À la fondation, nous encourageons à bien démarrer et à grandir régulièrement, sans se précipiter pour se développer trop vite. Les designers que nous soutenons font souvent face à des attentes élevées qui peuvent être difficiles à satisfaire en termes de production ou de délais. Il s'agit de prendre du recul et de se demander : "Comment puis-je faire cela de manière responsable sans m'épuiser ?" Paul Smith lui-même est un exemple remarquable — il possède encore 80 % de la marque qu'il a créée il y a 56 ans, ce qui est rare aujourd'hui.
Les jeunes designers avec qui vous travaillez utilisent-ils l'IA ? Si oui, comment, et comment les conseillez-vous face aux critiques du "slop" ?
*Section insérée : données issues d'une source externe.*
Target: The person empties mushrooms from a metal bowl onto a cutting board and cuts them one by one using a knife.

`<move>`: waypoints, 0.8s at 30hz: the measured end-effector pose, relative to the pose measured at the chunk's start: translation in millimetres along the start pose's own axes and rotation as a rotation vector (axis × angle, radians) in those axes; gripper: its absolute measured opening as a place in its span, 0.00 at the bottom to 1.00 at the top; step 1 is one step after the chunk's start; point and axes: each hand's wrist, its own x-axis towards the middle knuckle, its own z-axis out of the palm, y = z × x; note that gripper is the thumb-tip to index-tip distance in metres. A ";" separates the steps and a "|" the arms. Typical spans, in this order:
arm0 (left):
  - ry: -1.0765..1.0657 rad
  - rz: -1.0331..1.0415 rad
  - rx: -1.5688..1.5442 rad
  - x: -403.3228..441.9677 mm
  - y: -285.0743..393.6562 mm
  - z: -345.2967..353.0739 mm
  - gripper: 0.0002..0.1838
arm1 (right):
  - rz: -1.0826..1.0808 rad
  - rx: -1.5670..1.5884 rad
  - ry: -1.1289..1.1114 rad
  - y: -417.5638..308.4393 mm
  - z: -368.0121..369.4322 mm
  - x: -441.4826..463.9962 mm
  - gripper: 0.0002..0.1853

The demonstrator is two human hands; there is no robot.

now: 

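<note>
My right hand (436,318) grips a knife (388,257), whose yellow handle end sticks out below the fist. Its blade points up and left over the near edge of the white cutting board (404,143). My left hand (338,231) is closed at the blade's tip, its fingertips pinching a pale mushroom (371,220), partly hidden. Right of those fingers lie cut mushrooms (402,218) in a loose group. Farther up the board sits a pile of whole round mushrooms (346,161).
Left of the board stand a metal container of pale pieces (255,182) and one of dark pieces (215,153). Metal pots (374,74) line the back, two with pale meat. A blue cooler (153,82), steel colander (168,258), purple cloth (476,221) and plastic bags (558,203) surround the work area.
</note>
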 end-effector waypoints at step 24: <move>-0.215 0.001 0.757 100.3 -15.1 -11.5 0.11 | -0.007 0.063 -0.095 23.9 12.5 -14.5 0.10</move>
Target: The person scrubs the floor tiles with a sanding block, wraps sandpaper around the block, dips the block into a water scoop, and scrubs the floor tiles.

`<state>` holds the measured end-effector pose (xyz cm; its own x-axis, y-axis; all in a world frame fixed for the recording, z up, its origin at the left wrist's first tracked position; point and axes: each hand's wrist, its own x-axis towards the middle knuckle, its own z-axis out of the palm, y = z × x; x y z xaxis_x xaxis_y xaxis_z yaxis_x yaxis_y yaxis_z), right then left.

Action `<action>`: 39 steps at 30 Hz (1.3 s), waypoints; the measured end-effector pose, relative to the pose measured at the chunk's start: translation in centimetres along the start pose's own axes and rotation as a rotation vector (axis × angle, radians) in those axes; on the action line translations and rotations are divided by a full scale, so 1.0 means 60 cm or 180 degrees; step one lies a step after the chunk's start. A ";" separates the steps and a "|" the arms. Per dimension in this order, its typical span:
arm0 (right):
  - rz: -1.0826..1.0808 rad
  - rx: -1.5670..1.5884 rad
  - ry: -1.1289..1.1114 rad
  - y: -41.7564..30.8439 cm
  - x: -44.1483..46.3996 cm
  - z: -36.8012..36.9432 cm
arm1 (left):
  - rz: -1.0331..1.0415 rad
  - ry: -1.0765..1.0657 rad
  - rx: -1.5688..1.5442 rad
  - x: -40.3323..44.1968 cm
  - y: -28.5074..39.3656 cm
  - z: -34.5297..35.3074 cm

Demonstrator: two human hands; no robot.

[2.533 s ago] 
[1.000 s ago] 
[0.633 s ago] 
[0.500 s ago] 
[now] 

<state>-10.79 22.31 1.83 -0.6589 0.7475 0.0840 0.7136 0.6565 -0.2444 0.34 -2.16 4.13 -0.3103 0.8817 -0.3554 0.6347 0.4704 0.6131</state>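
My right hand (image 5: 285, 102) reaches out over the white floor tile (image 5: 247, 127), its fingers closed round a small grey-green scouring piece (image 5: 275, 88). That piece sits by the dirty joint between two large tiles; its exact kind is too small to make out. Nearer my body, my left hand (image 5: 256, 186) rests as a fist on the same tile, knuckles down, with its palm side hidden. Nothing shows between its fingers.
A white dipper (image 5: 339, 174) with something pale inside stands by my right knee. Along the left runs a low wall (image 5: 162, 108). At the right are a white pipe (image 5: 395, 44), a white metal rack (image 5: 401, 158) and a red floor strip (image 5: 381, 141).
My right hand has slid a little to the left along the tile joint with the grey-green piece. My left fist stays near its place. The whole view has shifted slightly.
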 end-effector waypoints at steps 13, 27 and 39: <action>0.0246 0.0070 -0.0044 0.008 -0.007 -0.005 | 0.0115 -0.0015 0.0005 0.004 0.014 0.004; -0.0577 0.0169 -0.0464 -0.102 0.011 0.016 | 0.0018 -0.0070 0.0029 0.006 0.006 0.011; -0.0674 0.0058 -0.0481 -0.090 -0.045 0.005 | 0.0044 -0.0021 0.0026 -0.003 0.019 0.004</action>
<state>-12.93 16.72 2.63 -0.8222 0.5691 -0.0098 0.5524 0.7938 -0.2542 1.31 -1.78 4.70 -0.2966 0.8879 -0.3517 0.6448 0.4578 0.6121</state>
Harri, de notre deuxième cohorte, utilise l'IA pour la coupe de patrons. Connu pour son style gonflable, il cherchait à accélérer son processus. Son mentor, Michelle Mahlke, l'a mis en contact avec un expert de Cloud3D, qui lui a démontré l'outil, et maintenant il l'utilise. Ses designs impliquent encore beaucoup d'éléments faits à la main, mais l'IA soutient sa coupe de patrons.
Le terme "AI slop" est amusant car, même si beaucoup de contenu généré par IA est médiocre, beaucoup ne l'est pas. Si quelqu'un utilise l'IA pour créer un mauvais art, cela le concerne. Le problème plus important avec l'IA est le droit d'auteur — c'est flou et pas suffisamment traité par les décideurs politiques. Nous en discutons régulièrement avec Osborne Clarke. Avec l'IA qui évolue si vite, il est difficile de suivre. Mon conseil est de rester informé et de s'exprimer quand quelque chose ne va pas.